I take no joy whatsoever in writing this particularly grim post, but Donald Trump's relentless string of lies about the coronavirus going away, being just like the flu, being a media hoax, and being a problem that governors and governors alone should handle are all about to hit a wall as the death toll mounts across the country.
Americans of all stripes will have the opportunity to see with their own eyes the deadly results of a president who was too incoherent, too incompetent, and too inhumane to worry about leading an unprepared nation into an ambush blindfolded. And no region will be spared, not even those that rabidly support Trump.
In fact, many of the rural and southern regions of the country that make up some of Trump's strongholds stand to get pummeled, as Daily Kos community member Dartagnan noted over the weekend. In those regions, Trump and a host of GOP governors will bear specific responsibility for sowing confusion over the seriousness of the epidemic and the dire need for social distancing to slow its spread. “There is no city anywhere in the world that can withstand the outbreak that would occur if there isn’t rigorous social distancing,” Tom Frieden, a former Centers for Disease Control and Prevention director, told Politico.
Emerging hot spots, according to modeling done by Columbia University epidemiologists, include St. John the Baptist Parish in Louisiana, rural Tennessee just north of Nashville, and parts of southwest Georgia near Albany. Most of these rural areas are already desperately low on the resources and medical personnel necessary to handle an influx of COVID-19 cases.
St. John the Baptist, for instance, doesn't even have a hospital located within the parish. Politico writes, "As of Friday, St. John the Baptist had nearly 300 confirmed cases and 22 deaths. The state health department says the region is already at 56 percent of its hospital bed capacity and 68 percent of its ICU bed capacity, with the virus’ peak not expected for at least another week and cases doubling every 2.5 days."
But rural areas in Arkansas and South Carolina are uniquely at risk precisely because their governors still haven't issued a statewide stay-at-home order. In addition, Texas, Mississippi, Alabama, Florida, and Georgia only did so recently and, in some cases, with some pretty glaring carve-outs for activities like going to beaches and attending religious services.

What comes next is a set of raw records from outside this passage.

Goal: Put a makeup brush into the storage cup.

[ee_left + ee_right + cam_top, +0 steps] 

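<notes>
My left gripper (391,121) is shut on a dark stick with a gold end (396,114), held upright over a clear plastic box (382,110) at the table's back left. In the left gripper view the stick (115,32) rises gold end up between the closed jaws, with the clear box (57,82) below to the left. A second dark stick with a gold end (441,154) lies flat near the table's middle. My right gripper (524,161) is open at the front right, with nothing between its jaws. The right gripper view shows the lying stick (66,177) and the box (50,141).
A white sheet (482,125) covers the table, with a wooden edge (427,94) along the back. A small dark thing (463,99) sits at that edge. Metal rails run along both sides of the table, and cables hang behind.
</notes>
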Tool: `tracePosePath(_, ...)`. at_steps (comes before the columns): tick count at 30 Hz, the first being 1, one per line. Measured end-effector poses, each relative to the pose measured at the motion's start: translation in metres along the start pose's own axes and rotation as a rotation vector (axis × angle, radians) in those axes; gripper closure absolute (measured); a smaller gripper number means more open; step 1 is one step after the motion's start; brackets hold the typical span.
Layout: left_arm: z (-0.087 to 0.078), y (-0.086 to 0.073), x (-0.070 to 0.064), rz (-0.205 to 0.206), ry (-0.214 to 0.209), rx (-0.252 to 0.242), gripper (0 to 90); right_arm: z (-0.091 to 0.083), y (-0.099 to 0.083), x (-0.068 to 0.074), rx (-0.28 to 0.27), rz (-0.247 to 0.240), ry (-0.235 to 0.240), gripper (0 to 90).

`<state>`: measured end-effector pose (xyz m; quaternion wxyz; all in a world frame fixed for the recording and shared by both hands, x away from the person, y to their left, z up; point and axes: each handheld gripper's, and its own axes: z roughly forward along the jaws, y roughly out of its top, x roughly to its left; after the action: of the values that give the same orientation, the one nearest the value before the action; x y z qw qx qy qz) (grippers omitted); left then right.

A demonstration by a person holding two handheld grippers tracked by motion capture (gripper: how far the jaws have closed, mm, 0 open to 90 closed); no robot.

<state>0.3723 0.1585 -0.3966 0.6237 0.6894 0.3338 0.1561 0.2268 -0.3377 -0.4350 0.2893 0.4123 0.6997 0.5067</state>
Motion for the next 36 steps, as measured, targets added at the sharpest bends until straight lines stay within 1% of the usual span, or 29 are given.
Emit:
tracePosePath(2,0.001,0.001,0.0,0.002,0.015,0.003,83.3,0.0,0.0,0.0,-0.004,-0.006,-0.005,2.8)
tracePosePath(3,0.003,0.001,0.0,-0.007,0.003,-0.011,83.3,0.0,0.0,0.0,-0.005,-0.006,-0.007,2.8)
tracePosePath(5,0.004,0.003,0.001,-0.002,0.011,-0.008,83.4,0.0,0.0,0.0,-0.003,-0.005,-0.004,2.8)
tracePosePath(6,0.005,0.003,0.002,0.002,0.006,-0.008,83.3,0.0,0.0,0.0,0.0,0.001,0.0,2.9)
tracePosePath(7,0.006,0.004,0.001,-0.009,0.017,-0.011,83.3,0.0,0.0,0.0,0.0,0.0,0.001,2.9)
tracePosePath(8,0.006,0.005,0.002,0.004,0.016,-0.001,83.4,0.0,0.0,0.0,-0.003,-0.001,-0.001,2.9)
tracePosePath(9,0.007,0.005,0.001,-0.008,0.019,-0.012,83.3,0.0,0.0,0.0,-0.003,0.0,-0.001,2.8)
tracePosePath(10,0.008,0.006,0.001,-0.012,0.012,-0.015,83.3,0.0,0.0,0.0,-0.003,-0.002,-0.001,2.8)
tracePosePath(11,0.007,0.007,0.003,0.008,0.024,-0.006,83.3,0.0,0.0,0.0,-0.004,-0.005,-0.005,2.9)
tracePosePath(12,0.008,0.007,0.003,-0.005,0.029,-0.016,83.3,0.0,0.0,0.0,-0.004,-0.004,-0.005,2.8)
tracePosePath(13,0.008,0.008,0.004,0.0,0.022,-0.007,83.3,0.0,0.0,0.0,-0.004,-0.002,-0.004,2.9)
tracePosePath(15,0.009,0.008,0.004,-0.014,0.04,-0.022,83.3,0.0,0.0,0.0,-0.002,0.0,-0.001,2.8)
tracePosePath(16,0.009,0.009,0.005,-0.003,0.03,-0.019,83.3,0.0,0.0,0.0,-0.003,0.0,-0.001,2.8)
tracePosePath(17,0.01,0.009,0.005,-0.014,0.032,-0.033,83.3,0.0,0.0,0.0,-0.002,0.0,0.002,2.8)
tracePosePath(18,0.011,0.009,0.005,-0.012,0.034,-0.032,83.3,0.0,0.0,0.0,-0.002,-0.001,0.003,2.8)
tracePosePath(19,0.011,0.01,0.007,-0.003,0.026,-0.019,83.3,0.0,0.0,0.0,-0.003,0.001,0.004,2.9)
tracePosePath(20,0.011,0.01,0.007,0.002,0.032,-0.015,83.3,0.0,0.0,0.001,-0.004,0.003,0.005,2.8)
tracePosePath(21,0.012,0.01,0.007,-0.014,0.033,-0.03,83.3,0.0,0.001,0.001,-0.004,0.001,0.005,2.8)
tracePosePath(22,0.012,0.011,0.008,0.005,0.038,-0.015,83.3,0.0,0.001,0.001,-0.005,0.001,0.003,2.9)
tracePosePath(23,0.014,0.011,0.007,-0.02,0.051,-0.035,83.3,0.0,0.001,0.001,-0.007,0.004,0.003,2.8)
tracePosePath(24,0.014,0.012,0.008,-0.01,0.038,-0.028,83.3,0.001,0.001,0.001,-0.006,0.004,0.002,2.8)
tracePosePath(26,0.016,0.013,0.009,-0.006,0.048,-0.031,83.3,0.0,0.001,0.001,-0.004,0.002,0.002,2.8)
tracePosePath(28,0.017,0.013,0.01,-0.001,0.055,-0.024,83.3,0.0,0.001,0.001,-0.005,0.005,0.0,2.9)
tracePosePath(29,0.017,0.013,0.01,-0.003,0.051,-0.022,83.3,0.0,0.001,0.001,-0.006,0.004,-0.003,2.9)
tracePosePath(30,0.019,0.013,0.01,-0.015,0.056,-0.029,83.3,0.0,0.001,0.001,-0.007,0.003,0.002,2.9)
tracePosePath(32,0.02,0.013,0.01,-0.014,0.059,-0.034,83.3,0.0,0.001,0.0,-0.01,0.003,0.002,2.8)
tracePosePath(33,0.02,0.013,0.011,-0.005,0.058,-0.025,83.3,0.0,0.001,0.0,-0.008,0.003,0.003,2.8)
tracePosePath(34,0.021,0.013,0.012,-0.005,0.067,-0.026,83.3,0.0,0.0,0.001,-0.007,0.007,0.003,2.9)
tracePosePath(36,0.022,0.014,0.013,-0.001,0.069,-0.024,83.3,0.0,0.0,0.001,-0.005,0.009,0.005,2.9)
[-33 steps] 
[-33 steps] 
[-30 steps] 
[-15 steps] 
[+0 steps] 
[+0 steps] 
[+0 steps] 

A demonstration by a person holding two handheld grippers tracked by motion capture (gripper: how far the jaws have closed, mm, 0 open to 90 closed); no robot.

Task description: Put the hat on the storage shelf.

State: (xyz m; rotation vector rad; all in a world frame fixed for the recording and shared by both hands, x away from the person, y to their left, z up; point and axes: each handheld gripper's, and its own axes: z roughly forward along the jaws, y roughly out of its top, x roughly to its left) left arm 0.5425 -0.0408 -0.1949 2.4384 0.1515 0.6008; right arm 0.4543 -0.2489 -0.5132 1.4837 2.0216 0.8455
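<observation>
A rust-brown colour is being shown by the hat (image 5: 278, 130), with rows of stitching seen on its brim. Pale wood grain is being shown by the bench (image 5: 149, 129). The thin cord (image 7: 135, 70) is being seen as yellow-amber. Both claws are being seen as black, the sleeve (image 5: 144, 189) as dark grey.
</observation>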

“The best indicator of who is at risk is how tamped down are you in terms of social distancing,” said Nirav Shah, a senior scholar at Stanford University’s Clinical Excellence Research Center.
Over the weekend, Trump spent a lot of time pointing fingers at everyone but himself for the carnage that is coming—the media, Democratic governors, regions that are making “inflated requests” for equipment (i.e. New York, though Trump never named the state).
"It is critical that certain media outlets stop spreading false rumors and creating fear and panic with the public," Trump said, failing to single out any specific stories that were supposedly over the top.
His finger pointing will ramp up as the death count rises. But never forget that Trump and Senate Republicans pissed away the entire month of February and about half of March without doing virtually anything (other than dumping some stocks) to prepare the nation for what lay ahead.